Goolsbee: Inflation Must Ease Before Fed Cuts Rates
U.S. Federal Reserve President Austan Goolsbee said the Fed must see clear progress on inflation before it can cut interest rates this year. Speaking on PBS NewsHour (March 24), he added that higher energy prices are worsening the near-term outlook.
Goolsbee said rate cuts are only realistic if inflation resumes falling and officials gain confidence that price growth is back toward the Fed’s 2% target. This aligns with a market view that the Fed may stay “wait-and-see” longer than expected. The Fed left rates unchanged this month but still projected at least one cut later in 2026, while recent inflation risks have made that path less certain.
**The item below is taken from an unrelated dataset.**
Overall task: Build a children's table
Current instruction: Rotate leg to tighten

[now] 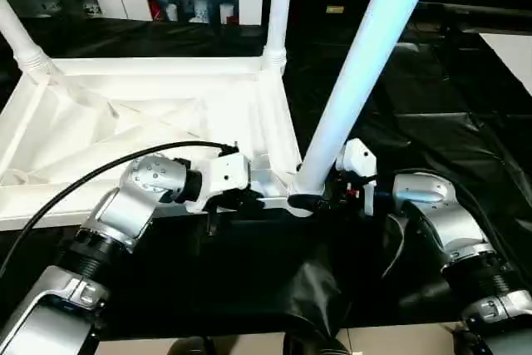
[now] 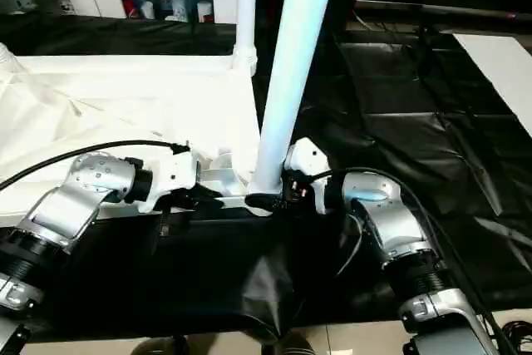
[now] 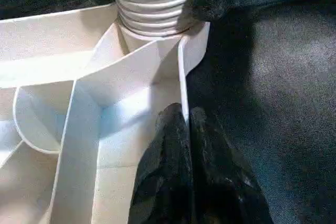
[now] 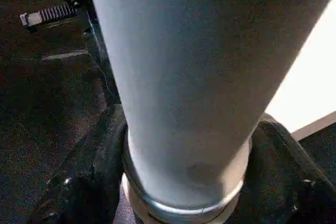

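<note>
Legs are going onto our upside-down table top (image 1: pixel 158 114), which is lying on the black sheet (image 1: pixel 432 106) with its ribs facing up. We are working at its near right corner. One leg (image 1: pixel 357 72) is standing in the round hole there, and it is leaning up and to the right, not straight. Two more legs are already standing up, one at the far right corner (image 1: pixel 278 14) and one at the far left corner (image 1: pixel 21 43).

Our right gripper (image 1: pixel 320 197) is sitting just right of the leaning leg, down low at its wide end. In the right wrist view its two black fingers (image 4: pixel 79 182) are reaching around the leg, one on each side, with the leg filling the gap between them. We cannot tell if they are squeezing it tight.

Our left gripper (image 1: pixel 241 199) is just left of the same corner. Its fingers (image 3: pixel 173 171) are pressed together on the thin side wall of the table top, and we are holding the top down with it.

We think the next move depends on that lean. The right arm is the nearer one, so it should be tipping the leg straight and pushing it down into the hole.
</note>
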Robot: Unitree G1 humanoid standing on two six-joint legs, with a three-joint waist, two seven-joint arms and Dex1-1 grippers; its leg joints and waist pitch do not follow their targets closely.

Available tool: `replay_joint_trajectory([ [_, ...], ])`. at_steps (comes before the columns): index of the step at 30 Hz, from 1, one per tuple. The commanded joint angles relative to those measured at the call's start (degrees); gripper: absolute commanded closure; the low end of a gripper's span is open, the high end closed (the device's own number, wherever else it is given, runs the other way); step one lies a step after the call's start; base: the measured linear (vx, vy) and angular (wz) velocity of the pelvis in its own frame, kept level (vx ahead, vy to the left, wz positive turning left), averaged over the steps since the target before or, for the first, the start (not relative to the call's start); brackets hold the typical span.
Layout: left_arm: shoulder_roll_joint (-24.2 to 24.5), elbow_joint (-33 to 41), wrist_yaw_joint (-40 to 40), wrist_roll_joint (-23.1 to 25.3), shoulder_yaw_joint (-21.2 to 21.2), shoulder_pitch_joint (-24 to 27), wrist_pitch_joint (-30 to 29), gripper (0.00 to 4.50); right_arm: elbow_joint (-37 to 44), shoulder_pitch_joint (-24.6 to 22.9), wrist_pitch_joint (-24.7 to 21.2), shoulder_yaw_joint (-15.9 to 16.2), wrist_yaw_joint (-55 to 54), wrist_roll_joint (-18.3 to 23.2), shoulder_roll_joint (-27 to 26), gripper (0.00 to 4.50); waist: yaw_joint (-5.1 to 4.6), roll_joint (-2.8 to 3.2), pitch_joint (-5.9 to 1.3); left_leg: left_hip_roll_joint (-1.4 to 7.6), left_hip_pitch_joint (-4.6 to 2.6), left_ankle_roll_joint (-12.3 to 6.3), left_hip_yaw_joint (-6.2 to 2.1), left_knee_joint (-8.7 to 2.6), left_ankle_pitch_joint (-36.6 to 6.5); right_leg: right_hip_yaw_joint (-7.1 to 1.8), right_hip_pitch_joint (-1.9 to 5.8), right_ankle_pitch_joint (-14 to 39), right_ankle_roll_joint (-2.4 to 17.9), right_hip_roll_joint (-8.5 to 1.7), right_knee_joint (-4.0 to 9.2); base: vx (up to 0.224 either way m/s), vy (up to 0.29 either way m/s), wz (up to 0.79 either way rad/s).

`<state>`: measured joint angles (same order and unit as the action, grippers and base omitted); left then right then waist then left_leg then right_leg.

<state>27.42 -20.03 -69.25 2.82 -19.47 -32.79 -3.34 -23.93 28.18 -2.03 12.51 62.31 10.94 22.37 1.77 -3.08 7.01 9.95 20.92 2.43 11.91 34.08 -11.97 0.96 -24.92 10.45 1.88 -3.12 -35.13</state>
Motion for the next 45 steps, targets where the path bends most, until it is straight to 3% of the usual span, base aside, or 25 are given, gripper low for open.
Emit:
replay_joint_trajectory([
  [1, -0.5, -0.5, -1.6, -0.5, -1.8, 1.2, 0.5, 4.5, -1.4, -0.7, -0.4, -0.9, -0.8, 0.1, -0.4, 1.78, 0.01, -0.31, -4.48, 3.19, -0.63, -7.36, -1.18, -3.2, -0.9, -2.61, 3.88, 2.4, 16.0, -4.55, 2.85, 0.0, 0.0, 0.0],
  [4, -1.7, -1.8, 0.5, 0.0, -1.5, 1.0, -0.3, 4.5, -4.6, -1.1, -1.9, -2.5, -6.0, 0.0, -2.6, 1.78, -0.08, -0.24, -4.38, 3.13, -0.58, -7.23, -1.21, -3.27, -0.9, -2.6, 3.8, 2.4, 16.1, -4.54, 2.94, 0.0, 0.0, 0.0],
  [6, -3.0, -4.1, 3.8, 1.5, -1.4, 0.2, -0.9, 4.5, -7.2, -1.3, -2.3, -3.7, -11.2, -0.7, -4.6, 1.78, -0.31, -0.35, -4.27, 3.1, -0.59, -6.15, -1.28, -3.38, -2.6, -2.55, 3.71, 5.3, 15.5, -4.52, 3.33, 0.0, 0.0, 0.0],
  [9, -4.3, -6.8, 7.3, 3.2, -1.4, -1.0, -1.9, 4.5, -9.3, -1.2, -3.1, -4.7, -16.4, -1.2, -6.6, 1.78, -0.64, -0.28, -3.74, 3.14, -0.87, -3.14, -1.48, -3.87, -7.7, -2.52, 3.36, 14.4, 13.3, -4.56, 4.37, 0.0, 0.0, 0.0],
  [10, -5.6, -9.2, 9.9, 4.0, -1.2, -2.1, -3.8, 4.5, -11.0, -1.0, -3.2, -5.4, -21.2, -2.1, -8.4, 1.78, -0.73, -0.01, -3.08, 3.15, -1.43, -1.78, -1.54, -4.2, -11.7, -2.5, 2.69, 21.0, 11.8, -4.54, 5.29, 0.0, 0.0, 0.0],
  [11, -7.0, -11.3, 12.8, 4.9, -1.1, -3.2, -4.8, 4.5, -12.9, -0.5, -3.6, -6.4, -26.7, -2.9, -10.3, 1.78, -0.86, 0.0, -2.91, 3.03, -1.81, -0.37, -1.96, -4.36, -15.3, -2.43, 2.63, 27.7, 10.0, -4.72, 5.86, 0.0, 0.0, 0.0],
  [12, -7.7, -12.4, 14.5, 5.7, -1.3, -3.9, -5.6, 4.5, -14.1, 0.0, -3.6, -6.8, -30.0, -3.6, -11.2, 1.78, -0.96, 0.28, -3.05, 3.08, -1.86, 0.7, -2.3, -4.62, -16.1, -2.41, 2.63, 29.6, 9.0, -4.9, 5.98, 0.0, 0.0, 0.0],
  [13, -8.6, -13.6, 16.7, 6.7, -1.5, -4.7, -6.1, 4.5, -15.7, 0.6, -3.9, -7.4, -34.2, -4.3, -12.4, 1.78, -1.31, 0.1, -3.22, 3.09, -1.6, 1.31, -2.53, -4.83, -16.2, -2.39, 2.73, 29.6, 8.3, -4.87, 5.94, 0.0, 0.0, 0.0],
  [15, -9.6, -14.6, 18.9, 7.5, -1.6, -5.4, -7.3, 4.5, -17.3, 1.3, -4.4, -8.2, -37.9, -4.4, -13.6, 1.78, -1.5, 0.21, -3.13, 3.04, -1.75, 1.52, -2.55, -4.92, -17.0, -2.36, 2.5, 29.5, 8.0, -4.77, 6.1, 0.0, 0.0, 0.0],
  [19, -14.1, -17.3, 26.3, 8.4, -0.4, -7.6, -12.2, 4.5, -22.4, 3.9, -5.5, -11.2, -48.9, -3.8, -18.1, 1.78, -1.83, 0.35, -3.16, 3.12, -1.62, 1.4, -2.68, -5.2, -17.9, -2.23, 2.59, 26.2, 8.7, -4.82, 6.16, 0.0, 0.0, 0.0],
  [21, -15.1, -17.7, 27.7, 9.0, -0.4, -7.8, -12.7, 4.5, -23.7, 4.9, -5.5, -12.1, -51.3, -3.2, -19.4, 1.78, -1.8, 0.42, -3.1, 3.09, -1.83, 1.19, -2.56, -5.25, -19.3, -2.26, 2.31, 24.8, 9.0, -4.73, 6.22, 0.0, 0.0, 0.0],
  [25, -15.5, -17.9, 27.9, 9.3, -0.8, -7.8, -12.3, 4.5, -24.3, 6.0, -5.5, -12.5, -52.3, -2.9, -20.6, 1.78, -1.79, 0.23, -3.14, 3.09, -1.63, 0.63, -2.51, -5.38, -19.3, -2.39, 2.44, 22.9, 9.0, -4.79, 6.21, 0.0, 0.0, 0.0],
  [29, -15.2, -18.2, 27.9, 9.6, -1.1, -7.8, -11.8, 4.5, -25.6, 7.1, -4.2, -11.9, -52.8, -4.2, -20.9, 1.78, -1.77, 0.14, -3.03, 3.05, -1.51, 0.11, -2.47, -5.37, -19.1, -2.48, 2.35, 24.3, 8.7, -4.98, 6.37, 0.0, 0.0, 0.0],
  [31, -14.7, -18.3, 27.7, 9.9, -1.4, -7.9, -11.8, 4.5, -25.4, 7.5, -1.8, -12.0, -50.6, -3.6, -21.3, 1.78, -1.8, 0.21, -3.0, 3.06, -1.56, 0.2, -2.55, -5.38, -19.7, -2.48, 2.24, 25.9, 8.4, -5.09, 6.55, 0.0, 0.0, 0.0],
  [34, -13.8, -17.5, 26.4, 10.1, -1.7, -7.6, -11.9, 4.5, -22.3, 7.2, 0.6, -11.1, -47.2, -3.7, -20.6, 1.08, -1.82, 0.18, -2.88, 3.19, -1.48, 0.15, -2.6, -5.56, -20.2, -2.47, 2.08, 26.3, 8.0, -5.0, 6.61, 0.0, 0.0, 0.0],
  [37, -12.8, -16.3, 24.7, 10.0, -2.0, -7.0, -11.4, 4.5, -18.9, 6.9, 1.5, -10.6, -44.3, -3.4, -19.4, 0.92, -1.61, -0.01, -3.14, 3.32, -0.99, -0.77, -2.37, -5.51, -16.8, -2.62, 2.49, 21.0, 9.0, -4.99, 6.1, 0.0, 0.0, 0.0],
  [38, -12.1, -15.4, 23.5, 9.7, -2.0, -6.7, -11.0, 4.5, -16.6, 6.8, 1.2, -10.2, -42.2, -3.3, -18.1, 0.66, -1.68, -0.08, -3.15, 3.27, -0.71, -1.41, -2.3, -5.44, -15.1, -2.57, 2.8, 18.6, 9.8, -4.9, 5.77, 0.0, 0.0, 0.0],
  [43, -9.7, -13.0, 19.5, 8.5, -2.1, -5.4, -8.6, 4.5, -11.3, 6.2, -1.2, -8.7, -34.8, -3.0, -12.9, 0.62, -1.26, -0.12, -3.18, 2.97, -0.97, -3.86, -1.56, -4.84, -10.7, -2.77, 2.88, 14.2, 11.7, -4.74, 5.53, 0.0, 0.0, 0.0],
  [45, -7.9, -11.5, 15.5, 7.4, -2.7, -4.4, -4.5, 4.5, -8.0, 4.8, -2.2, -6.8, -28.0, -2.5, -9.4, 0.62, -1.23, -0.13, -3.32, 3.01, -0.78, -4.31, -1.5, -4.73, -9.1, -2.83, 3.13, 12.2, 12.2, -4.79, 5.27, 0.026, -0.017, 0.02],
])
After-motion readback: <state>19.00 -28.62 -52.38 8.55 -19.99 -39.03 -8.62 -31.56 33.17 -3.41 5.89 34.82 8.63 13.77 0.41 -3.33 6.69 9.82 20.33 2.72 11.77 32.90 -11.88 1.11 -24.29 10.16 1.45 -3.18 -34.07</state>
Energy pressures are the key issue. Goolsbee noted that a jump in oil prices could push inflation higher before the Fed fully works through the last inflation shock. He pointed to costs tied to the conflict in the Middle East, and referenced related concerns from Fed Chair Jerome Powell, including tariffs and energy prices.
Other Fed officials have also stayed cautious. Reuters reported on March 23 that Goolsbee previously called inflation the bigger risk and said he was monitoring inflation expectations closely. Fed Governor Michael Barr said rates may need to remain steady for “some time” because inflation is still above target.
For traders, the message is simple: Fed cuts rates remain possible later this year, but only if inflation improves—otherwise, higher-for-longer rates and energy-driven inflation risk could keep pressure on broader risk assets, including crypto.
Bearish
Goolsbee’s message strengthens the “higher-for-longer” narrative: Fed cuts rates are conditional on inflation clearly easing, but rising energy prices (oil) and external shocks are making the inflation path harder to trust. In crypto, that typically means higher real yields and a more risk-off rate backdrop, which can weigh on BTC/ETH sentiment.
Historically, when Fed guidance shifts toward delaying cuts due to sticky inflation or energy-driven price pressures, crypto often reacts with short-term downside or volatility spikes—similar to past periods when hotter-than-expected inflation led markets to reprice the policy path and sell risk assets.
Short term: expectations for earlier Fed cuts may be pushed out, pressuring liquidity-sensitive assets like BTC and ETH. Volatility around CPI/inflation prints is likely to increase.
Long term: if energy pressures fade and inflation eventually trends down, the conditionality implies cuts can still arrive later, which would support a recovery. But the current emphasis is on postponement risk, keeping near-term upside capped.